Apa yang baik, berkenan kepada Allah dan yang sempurna
Janganlah menjadi serupa dengan dunia ini, tetapi berubahlah oleh pembaruan budimu, sehingga kamu dapat membedakan mana kehendak Allah: Apa yang baik, yang berkenan kepada-Nya dan sempurna (Rm. 12:2).

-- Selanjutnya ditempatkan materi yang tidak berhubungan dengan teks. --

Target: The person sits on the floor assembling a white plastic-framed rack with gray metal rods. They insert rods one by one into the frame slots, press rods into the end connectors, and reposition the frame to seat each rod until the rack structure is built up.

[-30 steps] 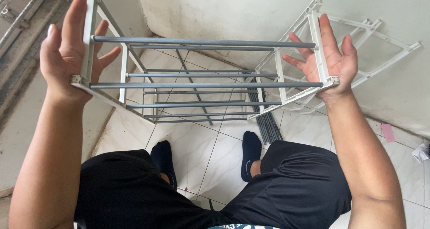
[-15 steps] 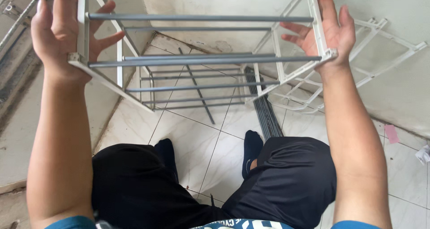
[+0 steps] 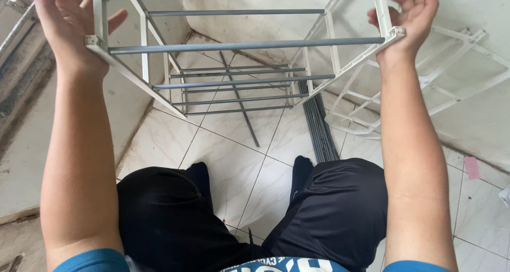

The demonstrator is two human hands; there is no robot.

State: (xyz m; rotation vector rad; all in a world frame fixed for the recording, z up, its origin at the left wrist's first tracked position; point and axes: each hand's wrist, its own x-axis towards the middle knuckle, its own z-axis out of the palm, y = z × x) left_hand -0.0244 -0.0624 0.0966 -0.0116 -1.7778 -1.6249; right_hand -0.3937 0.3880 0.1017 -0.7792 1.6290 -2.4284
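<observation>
A tiered rack with white side frames and grey metal rods is held up off the tiled floor, tilted away from me. My left hand presses flat against its left side frame, fingers spread upward. On the other side, my right hand grips the right side frame near its top corner, fingers curled around the white bar. The rack's lower tiers hang further away above the floor.
A loose white side frame leans against the wall at right. A bundle of grey rods and one single rod lie on the floor tiles. My legs in black shorts and dark socks are below. A pink scrap lies at right.
Both hands have lifted the rack higher and closer to me, so its top edge now reaches the frame's upper border.
</observation>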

Sekarang ini banyak orang yang menjadi fanatik akan suatu agama, tetapi di sisi lain banyak orang yang mulai apatis terhadap agama. Bahkan, berdasarkan survei yang dilakukan di enam negara, didapati lebih dari 50% penduduknya adalah ateis. Dan di 14 negara lainnya, didapati lebih dari 25% adalah ateis. Beberapa teman saya, yang kebetulan orang asing, juga mengakui dirinya sebagai agnostic (sumber:https://www.cnbcindonesia.com/lifestyle/20240702135019-33-551115/ daftar-20-negara-paling-tak-percaya-tuhan-di-dunia).
Orang yang fanatik terhadap agama tertentu pastinya akan sangat terlihat dari kesehariannya. Menjadi fanatik, juga bagi kita orang Kristen, tentu saja penting dan bisa dianggap positif. Namun, apabila fanatisme itu menjadi terlampau eksklusif dan arogan dapat berbahaya karena akan menimbulkan ketersinggungan sosial. Dengan fanatisme buta, seringkali seseorang tidak bisa melihat sesuatu yang salah atas apa yang dipercayainya. Bahkan, fanatisme terhadap agama ini bisa membuat beberapa orang lainnya menjadi tidak percaya kepada agama. Karena itu, muncullah orang-orang yang agnostik atau bahkan ateis.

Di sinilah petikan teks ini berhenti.